Come avrai intuito, il problema dell’andropausa e della menopausa letteraria non sta tanto nell’eziologia o nei sintomi, quanto nei disperati tentativi di autoguarigione messi in opera da chi ne è affetto. Quanto all’origine del morbo, forse non è difficile individuarla: è la conseguenza di un eccesso di testosterone letterario o, per dirla più poeticamente, la risacca di un’onda smisurata. Solo chi abbia creduto troppo nelle promesse della letteratura può esserne disilluso a tal punto da imbracciare le armi, aderire ciecamente a qualche causa e gettarsi a capofitto nella vita (che gli si rivelerà, spesso, come un’ultima chimera letteraria).

Ci sono allora vie d’uscite che non siano socialmente pericolose? I migliori esempi che mi vengono in mente sono quelli immaginati da Guido Gozzano. C’è l’avvocato che sogna la placida vita piccoloborghese del farmacista del borgo dove vive la Signorina Felicita; e c’è Totò Merumeni che, pur corroso da un “lento male indomo”, ossia l’autopunizione inflitta dall’intelligenza e dalle “opere d’inchiostro”, si ritrova “quasi felice” in compagnia di una bertuccia di nome Makakita e soprattutto di una cuoca diciottenne – perché non è detto che la carne debba esser triste, una volta letti tutti i libri.

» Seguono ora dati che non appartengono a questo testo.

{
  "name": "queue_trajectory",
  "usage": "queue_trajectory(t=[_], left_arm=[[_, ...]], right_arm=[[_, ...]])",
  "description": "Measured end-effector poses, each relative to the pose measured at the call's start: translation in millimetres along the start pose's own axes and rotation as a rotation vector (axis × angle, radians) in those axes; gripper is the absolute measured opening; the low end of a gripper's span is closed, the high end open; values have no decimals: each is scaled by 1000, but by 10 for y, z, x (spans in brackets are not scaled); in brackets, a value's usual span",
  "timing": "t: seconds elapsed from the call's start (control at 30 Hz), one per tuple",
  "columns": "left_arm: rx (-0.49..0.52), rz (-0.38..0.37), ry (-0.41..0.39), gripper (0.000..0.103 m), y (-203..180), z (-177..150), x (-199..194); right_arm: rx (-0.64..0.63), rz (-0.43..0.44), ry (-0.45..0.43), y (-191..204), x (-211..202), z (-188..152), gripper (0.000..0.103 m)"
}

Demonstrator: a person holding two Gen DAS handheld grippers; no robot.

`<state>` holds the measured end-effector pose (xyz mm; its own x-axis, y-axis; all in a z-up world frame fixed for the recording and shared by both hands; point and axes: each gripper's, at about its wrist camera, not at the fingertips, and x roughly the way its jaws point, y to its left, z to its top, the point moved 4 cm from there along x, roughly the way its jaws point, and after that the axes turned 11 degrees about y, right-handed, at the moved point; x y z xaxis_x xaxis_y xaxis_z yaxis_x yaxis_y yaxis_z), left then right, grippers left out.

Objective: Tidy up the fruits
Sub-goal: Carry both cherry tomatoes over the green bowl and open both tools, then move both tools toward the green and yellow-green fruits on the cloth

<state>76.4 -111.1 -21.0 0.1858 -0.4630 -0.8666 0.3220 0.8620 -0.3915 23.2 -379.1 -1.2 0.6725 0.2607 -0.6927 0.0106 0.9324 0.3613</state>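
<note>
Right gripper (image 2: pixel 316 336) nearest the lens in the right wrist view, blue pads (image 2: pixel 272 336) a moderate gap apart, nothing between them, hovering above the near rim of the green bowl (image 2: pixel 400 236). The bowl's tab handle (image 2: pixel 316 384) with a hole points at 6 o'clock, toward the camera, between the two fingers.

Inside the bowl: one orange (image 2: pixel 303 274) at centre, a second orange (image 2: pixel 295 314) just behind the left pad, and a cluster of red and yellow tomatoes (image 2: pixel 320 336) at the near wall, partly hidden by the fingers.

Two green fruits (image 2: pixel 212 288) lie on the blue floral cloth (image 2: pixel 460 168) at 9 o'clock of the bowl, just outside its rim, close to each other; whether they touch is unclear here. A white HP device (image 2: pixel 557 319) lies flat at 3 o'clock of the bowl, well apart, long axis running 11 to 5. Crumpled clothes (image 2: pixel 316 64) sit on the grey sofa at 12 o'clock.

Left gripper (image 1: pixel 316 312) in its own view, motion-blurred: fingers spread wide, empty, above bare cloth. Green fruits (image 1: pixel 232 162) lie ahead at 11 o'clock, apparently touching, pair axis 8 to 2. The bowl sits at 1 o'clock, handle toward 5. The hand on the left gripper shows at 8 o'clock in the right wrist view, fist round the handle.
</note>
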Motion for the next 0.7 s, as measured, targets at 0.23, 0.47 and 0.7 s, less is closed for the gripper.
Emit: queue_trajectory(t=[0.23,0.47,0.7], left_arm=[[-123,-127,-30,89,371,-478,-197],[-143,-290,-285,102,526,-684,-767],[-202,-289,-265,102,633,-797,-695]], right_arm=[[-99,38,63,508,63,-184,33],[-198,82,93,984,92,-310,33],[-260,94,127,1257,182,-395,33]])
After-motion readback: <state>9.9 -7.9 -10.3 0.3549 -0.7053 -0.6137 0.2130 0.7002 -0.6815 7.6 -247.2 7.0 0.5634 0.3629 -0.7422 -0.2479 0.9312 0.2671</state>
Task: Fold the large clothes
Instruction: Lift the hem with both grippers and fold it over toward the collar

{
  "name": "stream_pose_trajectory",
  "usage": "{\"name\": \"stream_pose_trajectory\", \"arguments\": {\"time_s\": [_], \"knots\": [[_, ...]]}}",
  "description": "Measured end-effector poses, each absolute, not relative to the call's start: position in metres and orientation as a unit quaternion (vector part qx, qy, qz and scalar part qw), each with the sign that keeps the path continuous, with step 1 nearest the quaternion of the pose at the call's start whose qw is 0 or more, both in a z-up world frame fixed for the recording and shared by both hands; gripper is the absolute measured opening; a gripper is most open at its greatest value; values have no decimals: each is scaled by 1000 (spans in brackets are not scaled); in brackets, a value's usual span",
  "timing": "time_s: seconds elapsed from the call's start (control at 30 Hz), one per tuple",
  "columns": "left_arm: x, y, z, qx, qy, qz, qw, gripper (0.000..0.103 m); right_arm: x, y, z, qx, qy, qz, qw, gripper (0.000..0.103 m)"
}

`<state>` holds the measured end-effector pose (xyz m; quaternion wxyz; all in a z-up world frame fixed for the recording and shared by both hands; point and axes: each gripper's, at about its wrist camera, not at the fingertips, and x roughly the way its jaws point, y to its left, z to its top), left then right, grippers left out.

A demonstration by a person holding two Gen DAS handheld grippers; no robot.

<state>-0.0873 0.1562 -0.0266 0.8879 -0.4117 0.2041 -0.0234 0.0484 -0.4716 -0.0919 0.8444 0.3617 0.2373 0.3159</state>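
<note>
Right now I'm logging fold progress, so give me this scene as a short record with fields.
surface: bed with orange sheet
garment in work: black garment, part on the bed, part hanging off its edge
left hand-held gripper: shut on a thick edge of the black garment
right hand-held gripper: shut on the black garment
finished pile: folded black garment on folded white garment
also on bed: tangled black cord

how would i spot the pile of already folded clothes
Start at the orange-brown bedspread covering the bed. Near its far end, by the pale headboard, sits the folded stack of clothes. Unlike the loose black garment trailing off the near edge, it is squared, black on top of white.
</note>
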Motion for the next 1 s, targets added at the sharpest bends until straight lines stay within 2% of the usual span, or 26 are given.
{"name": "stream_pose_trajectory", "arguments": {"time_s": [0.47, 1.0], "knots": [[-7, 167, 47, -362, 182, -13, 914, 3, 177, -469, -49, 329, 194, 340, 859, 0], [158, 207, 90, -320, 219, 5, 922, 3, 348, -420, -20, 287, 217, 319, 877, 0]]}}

Tua madre mi pare aver trovato una soluzione simile. Per qualche ragione, a cinquant’anni non crede più alle promesse dei libri. Ma tutto sommato quelli che chiami “romanzi da sedia a sdraio” non sono la risposta più pericolosa al calo dell’estrogeno letterario. Pensaci. Poteva entrare in Scientology. Poteva sintetizzare metanfetamine e diventare una regina del narcotraffico internazionale. Poteva arruolarsi nel gruppo Stato islamico.